DP1 prostanoid receptor activation increases the severity of an acute lower respiratory viral infection in mice via TNF-α-induced immunopathology

Respiratory syncytial virus (RSV) bronchiolitis is a leading cause of infant hospitalization and mortality. We previously identified that prostaglandin D2 (PGD2), released following RSV infection of primary human airway epithelial cells or pneumonia virus of mice (PVM) infection of neonatal mice, elicits pro- or antiviral innate immune responses as a consequence of D-type prostanoid receptor 2 (DP2) or DP1 activation, respectively. Here, we sought to determine whether treatment with the DP1 agonist BW245c decreases the severity of bronchiolitis in PVM-infected neonatal mice. Consistent with previous findings, BW245c treatment increased IFN-lambda production and decreased viral load in week 1 of the infection. However, unexpectedly, BW245c treatment increased mortality in week 2 of the infection. This increased morbidity was associated with viral spread to the parenchyma, an increased cellular infiltrate of TNF-alpha-producing cells (neutrophils, monocytes, and CD4(+) T cells), and the heightened production of the pro-inflammatory cytokines TNF-alpha, IL-6, and IL-1 beta.
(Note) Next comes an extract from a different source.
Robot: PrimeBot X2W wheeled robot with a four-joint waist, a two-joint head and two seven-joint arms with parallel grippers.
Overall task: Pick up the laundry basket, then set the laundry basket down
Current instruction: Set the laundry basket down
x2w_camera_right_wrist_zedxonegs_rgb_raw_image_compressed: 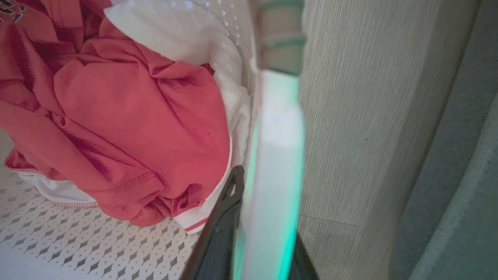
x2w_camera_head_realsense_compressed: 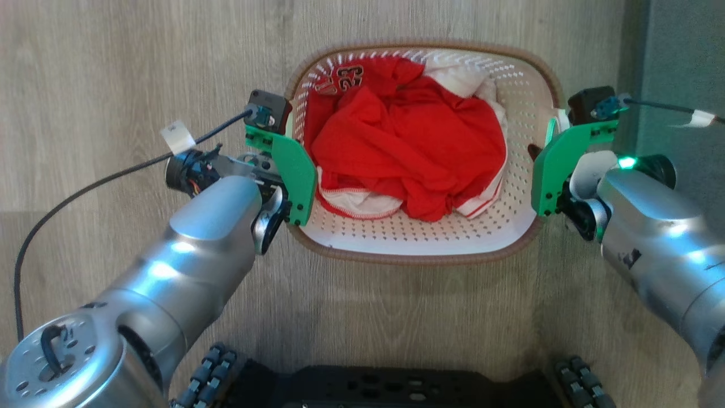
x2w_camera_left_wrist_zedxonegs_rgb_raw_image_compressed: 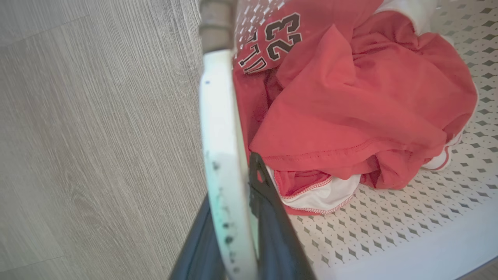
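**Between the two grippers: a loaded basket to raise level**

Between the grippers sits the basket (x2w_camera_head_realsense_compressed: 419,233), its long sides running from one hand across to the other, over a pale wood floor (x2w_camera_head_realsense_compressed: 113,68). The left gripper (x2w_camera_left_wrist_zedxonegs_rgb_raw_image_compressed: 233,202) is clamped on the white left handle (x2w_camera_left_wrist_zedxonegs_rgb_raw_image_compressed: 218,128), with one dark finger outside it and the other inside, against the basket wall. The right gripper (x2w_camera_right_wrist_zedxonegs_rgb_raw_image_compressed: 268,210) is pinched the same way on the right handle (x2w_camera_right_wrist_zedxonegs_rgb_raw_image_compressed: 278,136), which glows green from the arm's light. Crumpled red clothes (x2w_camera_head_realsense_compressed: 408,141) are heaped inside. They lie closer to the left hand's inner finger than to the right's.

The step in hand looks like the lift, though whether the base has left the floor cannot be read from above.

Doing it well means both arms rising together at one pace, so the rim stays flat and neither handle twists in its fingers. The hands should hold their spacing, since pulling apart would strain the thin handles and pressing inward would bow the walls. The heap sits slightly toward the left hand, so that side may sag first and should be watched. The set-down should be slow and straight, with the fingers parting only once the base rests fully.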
These phenotypes, as well as the increased mortality, were significantly attenuated following the administration of anti-TNF-alpha to PVM-infected, BW245c-treated mice. In summary, pharmacological activation of the DP1 receptor in PVM-infected neonatal mice boosts antiviral innate and adaptive immunity, however, this is ultimately detrimental, as a consequence of increased TNF-alpha-induced morbidity and mortality.

Automated summary

In neonatal mice infected with PVM, treatment with the DP1 agonist BW245c increased IFN-lambda production and reduced viral load in the first week of infection. However, in the second week, BW245c treatment unexpectedly led to higher mortality, possibly due to viral spread, increased cellular infiltration, and elevated production of pro-inflammatory cytokines like TNF-alpha. Administering an anti-TNF-alpha antibody alleviated these effects, suggesting that pharmacological activation of DP1 receptor can boost antiviral immunity but may have detrimental consequences.